Nous souhaitons utiliser l'expérience déjà acquise par
d'autres dans ce domaine, car il faut avancer vite et
optimiser le levier financier que peuvent nous apporter
des partenaires. C'est pourquoi nous développons nos
filiales en partenariat avec d'autres sociétés et groupes.
Nous ne pourrons pas nous contenter d'être un simple
fournisseur d'adresses électroniques, a fortiori si
elles sont gratuites. En offrant un accès électronique
à tous les Français, nous renouvelons et modernisons
nos missions d'intérêt général traditionnelles. C'est
ce que nous avons déjà entrepris en mettant un millier
de bornes d'accès dans les bureaux de poste.
Que
devient votre projet d'investissement privé pour vos
activités internet ?
Nous
étudions effectivement un projet de société de capital
risque qui vise à associer des investisseurs tiers,
privés ou non privés. Nous recherchons des investisseurs
qui cherchent à investir leur fonds à risque dans le
financement de projets sur Internet et sur les nouvelles
technologies dans le cadre du groupe La Poste. Nous
préparons un tour de table et cela prend évidemment
du temps. Nous sommes sur une échéance de quelques mois.
Ce qui attire les partenaires potentiels, c'est à la
fois la puissance du groupe, la marque La Poste et la
réalité de notre développement dans les NTIC. Depuis
le début de l'année, 100 millions de pages ont été vues
par des internautes sur nos sites. Nous avons diffusé
un demi-million d'adresses électroniques (pour moitié
sur Laposte.fr et pour moitié sur Illiclic) et 100.000
personnes utilisent régulièrement nos bornes cyberposte.
Mais un tel développement nécessite un financement significatif.
Envisagez-vous
de fusionner vos sites Illiclic et Laposte.net ?
Nous
offrons trois grands points d'accès aux internautes
: Illiclic, Laposte.fr et Lapostefinance.fr.

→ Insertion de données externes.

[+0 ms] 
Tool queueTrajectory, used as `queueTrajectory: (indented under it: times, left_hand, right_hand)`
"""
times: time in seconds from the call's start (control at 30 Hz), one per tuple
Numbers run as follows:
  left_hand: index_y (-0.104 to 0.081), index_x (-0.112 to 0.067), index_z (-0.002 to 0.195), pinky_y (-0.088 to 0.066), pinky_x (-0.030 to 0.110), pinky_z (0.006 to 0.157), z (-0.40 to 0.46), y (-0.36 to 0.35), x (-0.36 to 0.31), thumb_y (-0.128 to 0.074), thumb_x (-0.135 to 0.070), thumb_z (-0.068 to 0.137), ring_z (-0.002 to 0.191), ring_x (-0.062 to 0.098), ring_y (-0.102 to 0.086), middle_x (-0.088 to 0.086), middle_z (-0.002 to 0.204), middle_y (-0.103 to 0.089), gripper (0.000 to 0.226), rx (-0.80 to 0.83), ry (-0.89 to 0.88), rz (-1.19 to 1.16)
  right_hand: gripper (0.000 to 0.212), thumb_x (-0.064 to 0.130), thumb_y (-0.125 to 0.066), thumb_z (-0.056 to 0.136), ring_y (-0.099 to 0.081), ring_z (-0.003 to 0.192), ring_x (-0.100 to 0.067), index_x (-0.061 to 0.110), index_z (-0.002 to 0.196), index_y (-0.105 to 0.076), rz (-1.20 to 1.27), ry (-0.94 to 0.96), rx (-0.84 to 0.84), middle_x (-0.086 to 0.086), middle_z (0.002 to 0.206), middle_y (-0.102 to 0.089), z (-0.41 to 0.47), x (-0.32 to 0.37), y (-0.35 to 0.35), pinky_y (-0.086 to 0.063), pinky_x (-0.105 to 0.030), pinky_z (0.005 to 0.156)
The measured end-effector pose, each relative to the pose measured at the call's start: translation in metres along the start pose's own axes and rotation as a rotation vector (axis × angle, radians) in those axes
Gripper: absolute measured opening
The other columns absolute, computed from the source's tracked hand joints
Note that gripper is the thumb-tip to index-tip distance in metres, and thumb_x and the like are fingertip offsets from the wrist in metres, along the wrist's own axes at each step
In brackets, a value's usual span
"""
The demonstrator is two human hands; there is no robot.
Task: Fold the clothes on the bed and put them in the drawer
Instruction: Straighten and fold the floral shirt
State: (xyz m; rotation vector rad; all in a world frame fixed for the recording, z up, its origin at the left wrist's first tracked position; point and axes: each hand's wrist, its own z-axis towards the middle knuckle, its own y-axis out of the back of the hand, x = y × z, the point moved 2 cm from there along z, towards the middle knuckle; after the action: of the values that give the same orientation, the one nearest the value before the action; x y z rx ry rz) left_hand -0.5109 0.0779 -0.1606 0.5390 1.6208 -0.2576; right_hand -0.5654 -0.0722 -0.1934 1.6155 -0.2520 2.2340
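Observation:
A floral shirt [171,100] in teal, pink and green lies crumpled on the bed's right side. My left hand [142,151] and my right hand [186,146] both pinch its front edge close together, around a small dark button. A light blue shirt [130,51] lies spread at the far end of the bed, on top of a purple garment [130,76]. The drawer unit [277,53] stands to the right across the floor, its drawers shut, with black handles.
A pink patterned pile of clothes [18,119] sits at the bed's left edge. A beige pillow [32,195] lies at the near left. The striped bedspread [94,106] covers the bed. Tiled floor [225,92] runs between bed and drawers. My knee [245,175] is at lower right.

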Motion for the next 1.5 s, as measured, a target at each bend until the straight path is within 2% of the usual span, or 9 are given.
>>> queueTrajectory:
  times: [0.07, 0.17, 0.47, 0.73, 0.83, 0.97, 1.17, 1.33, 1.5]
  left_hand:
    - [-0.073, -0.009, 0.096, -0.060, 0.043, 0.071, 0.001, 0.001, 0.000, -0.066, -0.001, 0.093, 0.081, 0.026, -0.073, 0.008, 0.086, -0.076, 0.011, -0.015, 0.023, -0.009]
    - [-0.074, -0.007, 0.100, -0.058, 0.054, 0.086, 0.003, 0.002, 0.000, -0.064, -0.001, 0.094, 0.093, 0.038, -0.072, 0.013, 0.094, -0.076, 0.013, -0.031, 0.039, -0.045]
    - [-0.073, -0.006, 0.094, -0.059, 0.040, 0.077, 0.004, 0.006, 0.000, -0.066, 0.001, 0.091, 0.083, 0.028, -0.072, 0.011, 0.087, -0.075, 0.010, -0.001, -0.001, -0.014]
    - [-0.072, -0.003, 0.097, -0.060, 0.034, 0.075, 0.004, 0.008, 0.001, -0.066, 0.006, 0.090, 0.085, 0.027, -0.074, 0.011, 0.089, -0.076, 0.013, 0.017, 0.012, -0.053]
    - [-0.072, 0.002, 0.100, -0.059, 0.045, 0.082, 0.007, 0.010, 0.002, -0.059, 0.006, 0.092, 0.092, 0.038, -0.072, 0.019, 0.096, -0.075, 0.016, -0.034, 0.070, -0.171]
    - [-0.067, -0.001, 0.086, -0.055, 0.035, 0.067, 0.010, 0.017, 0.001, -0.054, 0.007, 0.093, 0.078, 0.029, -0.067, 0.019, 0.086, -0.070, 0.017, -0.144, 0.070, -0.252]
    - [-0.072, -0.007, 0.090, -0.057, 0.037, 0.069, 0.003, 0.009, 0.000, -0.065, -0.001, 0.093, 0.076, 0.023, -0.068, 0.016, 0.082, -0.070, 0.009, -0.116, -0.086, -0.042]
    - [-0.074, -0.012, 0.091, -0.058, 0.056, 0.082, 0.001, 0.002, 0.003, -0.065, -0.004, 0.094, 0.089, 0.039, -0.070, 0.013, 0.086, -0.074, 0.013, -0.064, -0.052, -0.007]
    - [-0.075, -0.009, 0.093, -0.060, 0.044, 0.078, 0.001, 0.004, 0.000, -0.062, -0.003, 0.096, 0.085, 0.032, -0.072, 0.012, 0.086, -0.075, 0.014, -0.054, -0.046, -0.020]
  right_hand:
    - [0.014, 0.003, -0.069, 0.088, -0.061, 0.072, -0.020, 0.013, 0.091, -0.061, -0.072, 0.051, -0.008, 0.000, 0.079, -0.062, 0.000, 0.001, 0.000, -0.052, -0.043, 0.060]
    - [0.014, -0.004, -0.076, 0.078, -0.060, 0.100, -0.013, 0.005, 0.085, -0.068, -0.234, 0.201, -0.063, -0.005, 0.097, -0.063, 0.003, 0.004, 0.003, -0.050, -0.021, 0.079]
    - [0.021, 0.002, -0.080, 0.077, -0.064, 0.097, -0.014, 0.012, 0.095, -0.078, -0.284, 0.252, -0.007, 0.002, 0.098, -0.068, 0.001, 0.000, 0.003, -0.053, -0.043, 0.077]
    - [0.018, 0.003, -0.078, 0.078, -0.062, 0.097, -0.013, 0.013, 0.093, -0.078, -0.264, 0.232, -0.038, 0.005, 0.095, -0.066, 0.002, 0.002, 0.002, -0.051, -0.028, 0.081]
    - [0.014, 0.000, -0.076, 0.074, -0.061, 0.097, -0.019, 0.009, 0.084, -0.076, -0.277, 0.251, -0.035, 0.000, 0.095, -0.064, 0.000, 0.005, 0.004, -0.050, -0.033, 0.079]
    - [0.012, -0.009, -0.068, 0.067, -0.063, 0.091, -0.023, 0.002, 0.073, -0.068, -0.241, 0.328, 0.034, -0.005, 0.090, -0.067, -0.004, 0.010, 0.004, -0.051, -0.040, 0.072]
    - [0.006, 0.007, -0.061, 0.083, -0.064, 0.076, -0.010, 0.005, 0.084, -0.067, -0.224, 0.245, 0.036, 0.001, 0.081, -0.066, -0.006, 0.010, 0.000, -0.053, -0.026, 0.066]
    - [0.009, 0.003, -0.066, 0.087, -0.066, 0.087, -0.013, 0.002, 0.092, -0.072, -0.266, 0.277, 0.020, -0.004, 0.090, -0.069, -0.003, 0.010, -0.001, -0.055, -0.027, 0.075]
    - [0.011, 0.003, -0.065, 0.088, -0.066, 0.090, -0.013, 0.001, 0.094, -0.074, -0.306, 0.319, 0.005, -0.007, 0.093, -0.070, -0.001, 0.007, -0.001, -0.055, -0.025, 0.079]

Ce dernier
site est clairement destiné à la clientèle de nos services
financiers. Nous n'avons pas besoin de faire de la prospection
commerciale massive sur le net pour des services financiers,
comme le font certaines banques virtuelles, parce que
nous gérons déjà 49 millions de comptes pour 28 millions
de clients. Illiclic lui, est un portail généraliste
dans lequel nous offrons toutes sortes de services qui
ne sont pas postaux. Et nous n'envisageons pas de fusionner
ce portail avec Laposte.fr, car nous tenons à garder
notre marque sur le net. Il n'y a pas beaucoup de redondances
entre les deux sites parce les internautes viennent
sur Illiclic pour y trouver les services d'un portail
généraliste alors qu'ils viennent sur Laposte.fr pour
chercher des services postaux. Donc les deux sites n'ont
pas la même cible. .
Mais
où se situe votre légitimité à créer un portail généraliste
alors que vous mettez surtout en avant le courrier sous
toutes ses formes comme moteur de vos activités sur
le web ?
Nous
ne pouvons pas vouloir faire du commerce électronique,
faire du courrier électronique, développer du service
de sécurisation, etc. si on n'a pas un lieu, un portail,
sur lequel nous pouvons faire venir les clients. A partir
du moment où nous sommes un opérateur de courrier électronique
majeur, nous sommes tenus d'avoir un portail.